Led by researchers at University of Oxford (UK) and
the Harvard Stem Cell Institute (HSCI) at Harvard University, (USA), more than
50 collaborators at over 30 scientific organizations around the globe have
agreed on a common standard that will make possible the consistent description
of enormous and radically different databases compiled in fields ranging from
genetics to stem cell science, to environmental studies.
This collaborative effort provides a way for
scientists in widely disparate life science fields to co-ordinate each other’s
findings by allowing behind-the-scenes combination of the mountains of data
produced by modern, technology driven science.
“We are now working together to provide the means
to manage enormous quantities of otherwise incompatible data, ranging from the
biomedical to the environmental,” says Dr. Susanna-Assunta Sansone, Team
Leader of the project at the University of Oxford’s e-Research Centre.
An ecosystem of standard-compliant data curation and
sharing solutions and the establishment of its on-line presence, the ISA Commons, is described in a Commentary published today in the
journal Nature Genetics. The BioSharing initiatives is also introduced,
extending on the MIBBI effort.
The commentary is signed by all the collaborators.
"Sansone and colleagues also list a set of
participant communities that can pioneer the approach and teach by example"
says the Nature Genetics' Editorial.
This emerging commons depends on its participants’ use
of the ‘Investigation’, ‘Study’, and ‘Assay’ (ISA) metadata tracking framework.
“The ISA system is the ideal solution for managing experimental metadata
from diverse groups and is now a core solution at the NERC Environmental
Bioinformatics Centre.
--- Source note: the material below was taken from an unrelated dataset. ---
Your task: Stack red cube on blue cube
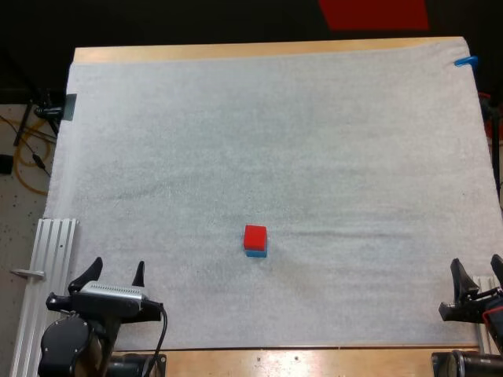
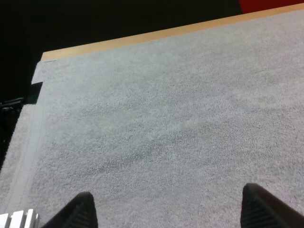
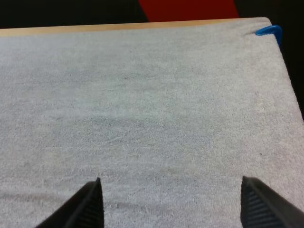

We look forward in the future to being able to exchange
data with other ISA-compliant projects,” says
Dawn Field, director of NERC NEBC, and
visiting Professor at the Oxford e-Research Centre, noting that “this is the
type of data sharing that should underpin ELIXIR”.
“An example of how this works at the Harvard Stem
Cell Institute is that we can now find a relationship between experiments
involving normal blood stem cells in fish and cancers in children”, says
Winston Hide, director of HSCI’s new Center for Stem Cell Bioinformatics, and an
associate Professor of Bioinformatics at the Harvard School of Public Health.
ISA Commons is also being used at Harvard Medical
School (HMS) by the HMS LINCS (Library
of Integrated Network-based Cellular Signatures) project led by Professors
Peter Sorger and Timothy Mitchison.
“Understanding biology requires data from multiple
fields, laboratories and experiments to work together. That not only requires
commons standards, but tools that enable scientists to work with those
standards without additional overheads. ISA is a great example of these
principles in action" says Lee
Harland, CTO at ConnectedDiscovery, London, UK
"One of the things that I find most empowering
about this effort is that now small research groups can begin to store
laboratory data using this framework, complying with community standards,
without their own dedicated bioinformatics support. It is a bit like Facebook
allowing everyone to create their own website pages - suddenly you don't need
to be an expert in computing to get your data out to the rest of the world",
says Jules Griffin, of the University of Cambridge.
"It also
has the potential to work for large centers too”, says Scott Edmunds,
editor of the journal published by open-access publisher BioMedCentral and BGI Shenzhen (previously known as the Beijing Genomics Institute)
the world’s largest genomics institute, “We are working with this framework
to help harmonizing and presenting may large-data types as possible in a common
standardized and usable form, publishing it in the associated GigaScience journal.”
"What we like about the ISA framework is its
unifying nature across different bioscience fields and institutions”, notes
Dr. Christoph Steinbeck of the European Molecular Biology Laboratory, The European Bioinformatics Institute (EBI), who
uses the ISA framework to power MetaboLights, the BBSRC-funded public repository for metabolomics
experiments at EBI developed in collaboration with Griffin.
It was necessary to establish common data standards,
say the commentary’s authors, because of the tsunami of data and technologies
washing over the sciences. “There are hundreds of new technologies coming
along but also many ways to describe the information produced” said
Sansone, noting that "we can take a jigsaw puzzle of different sciences
and now fit the many pieces together to form a complete picture".
Source article:
Sansone, S-A. et
al. Toward interoperable bioscience data. Nature
Genetics 44, 2
(2012). ISA Commons: isacommons.org
The Oxford e-Research Centre
(http://www.oerc.ox.ac.uk) works across the University of Oxford, and at
national and international level, to accelerate research through development of
innovative computational and information technologies in multidisciplinary
collaborations.
The Harvard Stem Cell Institute
(http://www.hsci.harvard.edu) is a collaboration of more than 100 Harvard and
Harvard-affiliated scientists dedicated to using the power of stem cell biology
to advance basic understanding of human development in order to develop
treatments and cures for a host of degenerative conditions and diseases.